Problem to work on> Please keep to the lines below from the one with "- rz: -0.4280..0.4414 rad" through the one with "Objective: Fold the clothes", and restate them word for word, ends included.

Material provided>

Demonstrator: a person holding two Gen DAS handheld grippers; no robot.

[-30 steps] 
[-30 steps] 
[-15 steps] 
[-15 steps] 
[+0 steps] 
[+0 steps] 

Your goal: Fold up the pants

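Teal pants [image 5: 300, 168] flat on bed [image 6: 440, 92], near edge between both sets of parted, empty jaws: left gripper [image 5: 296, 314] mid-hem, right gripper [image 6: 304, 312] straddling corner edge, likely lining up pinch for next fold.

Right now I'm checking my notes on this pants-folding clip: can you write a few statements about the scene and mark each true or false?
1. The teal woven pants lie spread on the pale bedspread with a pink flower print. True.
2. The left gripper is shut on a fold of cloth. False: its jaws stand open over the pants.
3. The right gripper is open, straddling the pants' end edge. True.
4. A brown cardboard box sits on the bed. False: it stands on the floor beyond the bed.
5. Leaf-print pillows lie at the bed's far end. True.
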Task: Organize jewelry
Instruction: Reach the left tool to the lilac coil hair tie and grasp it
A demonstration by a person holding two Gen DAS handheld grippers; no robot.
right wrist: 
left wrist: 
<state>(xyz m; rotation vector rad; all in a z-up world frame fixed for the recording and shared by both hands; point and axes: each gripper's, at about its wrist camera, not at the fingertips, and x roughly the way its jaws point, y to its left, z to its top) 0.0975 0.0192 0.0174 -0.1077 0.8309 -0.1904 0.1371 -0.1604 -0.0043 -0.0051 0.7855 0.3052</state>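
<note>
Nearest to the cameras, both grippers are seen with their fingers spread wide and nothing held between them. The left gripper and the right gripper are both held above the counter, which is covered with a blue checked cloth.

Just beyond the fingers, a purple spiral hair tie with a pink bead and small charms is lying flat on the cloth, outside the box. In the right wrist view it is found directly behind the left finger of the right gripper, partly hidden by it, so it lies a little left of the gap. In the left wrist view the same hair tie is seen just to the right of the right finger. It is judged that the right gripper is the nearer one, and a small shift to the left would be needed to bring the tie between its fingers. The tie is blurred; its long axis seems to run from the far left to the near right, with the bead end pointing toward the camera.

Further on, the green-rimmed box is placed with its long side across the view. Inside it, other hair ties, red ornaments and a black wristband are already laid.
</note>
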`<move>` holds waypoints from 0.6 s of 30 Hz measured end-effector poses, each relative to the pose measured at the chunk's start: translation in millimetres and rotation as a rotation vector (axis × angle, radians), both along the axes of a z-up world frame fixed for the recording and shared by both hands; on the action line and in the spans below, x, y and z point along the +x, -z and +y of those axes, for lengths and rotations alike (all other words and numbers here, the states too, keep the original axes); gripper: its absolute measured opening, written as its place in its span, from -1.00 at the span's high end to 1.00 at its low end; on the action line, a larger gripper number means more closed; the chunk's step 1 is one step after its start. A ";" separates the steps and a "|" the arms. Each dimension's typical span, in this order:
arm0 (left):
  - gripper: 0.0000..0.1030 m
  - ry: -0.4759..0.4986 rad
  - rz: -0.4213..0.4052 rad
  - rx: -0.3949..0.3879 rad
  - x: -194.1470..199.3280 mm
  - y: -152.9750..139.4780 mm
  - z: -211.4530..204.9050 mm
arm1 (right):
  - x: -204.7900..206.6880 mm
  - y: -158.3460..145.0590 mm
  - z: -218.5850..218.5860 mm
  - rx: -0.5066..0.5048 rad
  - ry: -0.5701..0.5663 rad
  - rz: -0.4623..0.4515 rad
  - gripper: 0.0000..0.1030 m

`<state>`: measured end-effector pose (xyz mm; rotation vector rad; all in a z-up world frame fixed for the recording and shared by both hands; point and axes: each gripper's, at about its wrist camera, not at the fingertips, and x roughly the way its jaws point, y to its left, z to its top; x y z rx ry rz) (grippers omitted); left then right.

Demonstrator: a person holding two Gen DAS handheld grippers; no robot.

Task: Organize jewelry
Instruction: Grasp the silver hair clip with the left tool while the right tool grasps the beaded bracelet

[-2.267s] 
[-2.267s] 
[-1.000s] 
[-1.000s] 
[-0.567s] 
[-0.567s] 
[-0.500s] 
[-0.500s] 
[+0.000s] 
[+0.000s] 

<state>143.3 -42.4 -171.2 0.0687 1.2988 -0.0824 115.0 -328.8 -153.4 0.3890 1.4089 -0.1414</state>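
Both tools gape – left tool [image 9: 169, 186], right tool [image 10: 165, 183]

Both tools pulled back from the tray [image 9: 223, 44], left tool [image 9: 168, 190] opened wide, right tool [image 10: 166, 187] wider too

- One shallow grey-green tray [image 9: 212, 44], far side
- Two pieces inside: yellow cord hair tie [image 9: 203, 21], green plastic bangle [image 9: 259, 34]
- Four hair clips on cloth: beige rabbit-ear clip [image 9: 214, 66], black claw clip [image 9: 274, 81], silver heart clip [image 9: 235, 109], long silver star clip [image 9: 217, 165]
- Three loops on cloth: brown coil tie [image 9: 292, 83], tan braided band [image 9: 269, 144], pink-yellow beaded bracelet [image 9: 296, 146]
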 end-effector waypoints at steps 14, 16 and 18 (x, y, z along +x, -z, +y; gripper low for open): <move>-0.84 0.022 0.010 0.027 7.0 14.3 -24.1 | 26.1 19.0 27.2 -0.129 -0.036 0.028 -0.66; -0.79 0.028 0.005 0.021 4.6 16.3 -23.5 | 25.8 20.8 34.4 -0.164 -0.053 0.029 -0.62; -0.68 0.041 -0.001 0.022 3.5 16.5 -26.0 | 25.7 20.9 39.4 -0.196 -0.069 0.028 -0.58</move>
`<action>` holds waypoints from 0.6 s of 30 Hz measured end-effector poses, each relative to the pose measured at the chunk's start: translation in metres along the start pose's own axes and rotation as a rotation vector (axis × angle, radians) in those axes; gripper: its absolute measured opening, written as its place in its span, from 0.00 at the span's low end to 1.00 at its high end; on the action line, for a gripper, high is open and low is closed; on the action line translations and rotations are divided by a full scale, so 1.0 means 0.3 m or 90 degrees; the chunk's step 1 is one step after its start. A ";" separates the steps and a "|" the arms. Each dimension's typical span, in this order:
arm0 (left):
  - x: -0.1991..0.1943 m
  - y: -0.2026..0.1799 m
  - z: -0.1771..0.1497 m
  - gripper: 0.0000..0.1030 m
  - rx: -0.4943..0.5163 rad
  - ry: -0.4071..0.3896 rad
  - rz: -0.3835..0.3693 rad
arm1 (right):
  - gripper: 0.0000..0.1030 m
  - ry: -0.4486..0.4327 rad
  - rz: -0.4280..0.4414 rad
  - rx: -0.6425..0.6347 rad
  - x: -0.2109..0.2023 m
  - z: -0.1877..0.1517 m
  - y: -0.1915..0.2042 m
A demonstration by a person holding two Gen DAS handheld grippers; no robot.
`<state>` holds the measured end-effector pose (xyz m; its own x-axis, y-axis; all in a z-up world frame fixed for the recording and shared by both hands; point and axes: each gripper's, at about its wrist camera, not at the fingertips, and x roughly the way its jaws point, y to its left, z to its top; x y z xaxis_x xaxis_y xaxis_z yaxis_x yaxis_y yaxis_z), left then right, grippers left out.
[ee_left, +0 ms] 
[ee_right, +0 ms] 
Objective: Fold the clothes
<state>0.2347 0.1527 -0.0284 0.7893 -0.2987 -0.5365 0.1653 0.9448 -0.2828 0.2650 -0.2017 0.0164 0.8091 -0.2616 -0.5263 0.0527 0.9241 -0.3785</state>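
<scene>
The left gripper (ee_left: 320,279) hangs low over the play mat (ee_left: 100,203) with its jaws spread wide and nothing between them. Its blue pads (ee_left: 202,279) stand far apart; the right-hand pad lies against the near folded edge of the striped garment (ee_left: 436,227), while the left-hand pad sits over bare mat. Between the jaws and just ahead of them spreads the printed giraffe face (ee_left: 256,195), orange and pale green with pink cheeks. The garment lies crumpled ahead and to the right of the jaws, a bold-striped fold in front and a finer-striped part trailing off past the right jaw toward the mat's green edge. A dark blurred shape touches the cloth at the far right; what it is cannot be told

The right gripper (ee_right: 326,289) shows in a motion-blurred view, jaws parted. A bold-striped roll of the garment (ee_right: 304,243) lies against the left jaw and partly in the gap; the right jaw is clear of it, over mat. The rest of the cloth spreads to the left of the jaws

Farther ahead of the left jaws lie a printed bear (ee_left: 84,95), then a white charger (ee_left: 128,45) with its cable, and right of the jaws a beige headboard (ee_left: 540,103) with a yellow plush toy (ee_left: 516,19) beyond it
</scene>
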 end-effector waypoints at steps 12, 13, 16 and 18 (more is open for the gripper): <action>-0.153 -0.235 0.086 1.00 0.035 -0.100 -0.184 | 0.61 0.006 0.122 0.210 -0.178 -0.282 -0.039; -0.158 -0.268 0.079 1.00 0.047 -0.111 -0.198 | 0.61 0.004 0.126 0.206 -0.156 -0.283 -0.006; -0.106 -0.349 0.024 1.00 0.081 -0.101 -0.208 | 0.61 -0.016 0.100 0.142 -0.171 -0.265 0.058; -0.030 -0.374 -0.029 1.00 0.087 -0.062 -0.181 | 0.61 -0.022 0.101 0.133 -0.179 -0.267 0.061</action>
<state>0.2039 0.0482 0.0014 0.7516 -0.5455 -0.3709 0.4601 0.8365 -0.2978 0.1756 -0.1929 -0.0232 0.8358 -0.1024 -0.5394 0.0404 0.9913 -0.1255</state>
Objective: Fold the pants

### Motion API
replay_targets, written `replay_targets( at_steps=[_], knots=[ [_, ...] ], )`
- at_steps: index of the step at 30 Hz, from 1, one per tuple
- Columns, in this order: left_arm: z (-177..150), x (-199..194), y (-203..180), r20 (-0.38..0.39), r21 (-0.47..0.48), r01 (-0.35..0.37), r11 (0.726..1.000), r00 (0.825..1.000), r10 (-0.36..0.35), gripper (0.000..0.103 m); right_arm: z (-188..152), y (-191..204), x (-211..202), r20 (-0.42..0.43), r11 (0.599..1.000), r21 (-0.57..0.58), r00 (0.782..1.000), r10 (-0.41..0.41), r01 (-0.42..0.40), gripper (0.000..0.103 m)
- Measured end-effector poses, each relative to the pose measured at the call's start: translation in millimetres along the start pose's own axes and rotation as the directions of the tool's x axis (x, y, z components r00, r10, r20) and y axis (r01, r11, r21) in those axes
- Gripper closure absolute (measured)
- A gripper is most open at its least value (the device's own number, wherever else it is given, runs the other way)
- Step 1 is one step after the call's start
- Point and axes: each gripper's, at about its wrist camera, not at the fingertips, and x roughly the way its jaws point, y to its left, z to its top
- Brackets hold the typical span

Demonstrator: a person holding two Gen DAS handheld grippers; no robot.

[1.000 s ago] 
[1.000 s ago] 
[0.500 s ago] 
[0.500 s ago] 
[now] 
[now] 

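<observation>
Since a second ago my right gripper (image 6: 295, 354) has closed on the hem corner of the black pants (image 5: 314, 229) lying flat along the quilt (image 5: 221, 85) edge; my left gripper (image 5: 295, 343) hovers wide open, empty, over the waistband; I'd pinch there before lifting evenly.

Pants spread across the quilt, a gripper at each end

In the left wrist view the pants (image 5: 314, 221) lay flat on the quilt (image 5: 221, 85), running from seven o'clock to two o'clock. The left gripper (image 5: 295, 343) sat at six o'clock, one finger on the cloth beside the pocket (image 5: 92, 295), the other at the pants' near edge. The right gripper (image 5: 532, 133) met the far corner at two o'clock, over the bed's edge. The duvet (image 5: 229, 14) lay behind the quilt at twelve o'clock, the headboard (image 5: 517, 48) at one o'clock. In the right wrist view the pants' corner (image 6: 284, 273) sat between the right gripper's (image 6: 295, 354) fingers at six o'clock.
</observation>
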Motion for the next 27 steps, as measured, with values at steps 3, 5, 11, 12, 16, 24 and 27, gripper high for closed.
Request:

Result>
  - rz: -0.4280..0.4414 rad
  - rx: -0.6425..0.6347 rad
  - x: -0.2109..0.2023 m
  - z: -0.1877..0.1517 m
  - y: -0.1915..0.2042 m
A demonstration by a person holding two Gen DAS handheld grippers; no robot.
`<state>` holds the measured end-effector pose (xyz m; its own x-axis, y-axis; all in a z-up world frame fixed for the recording and shared by both hands; point and axes: each gripper's, at about its wrist camera, not at the fingertips, and x roughly the way its jaws point, y to its left, z to its top; x y z xaxis_x xaxis_y xaxis_z yaxis_x yaxis_y yaxis_z), left then right, grippers left out.
[ee_left, +0 ms] 
[ee_right, +0 ms] 
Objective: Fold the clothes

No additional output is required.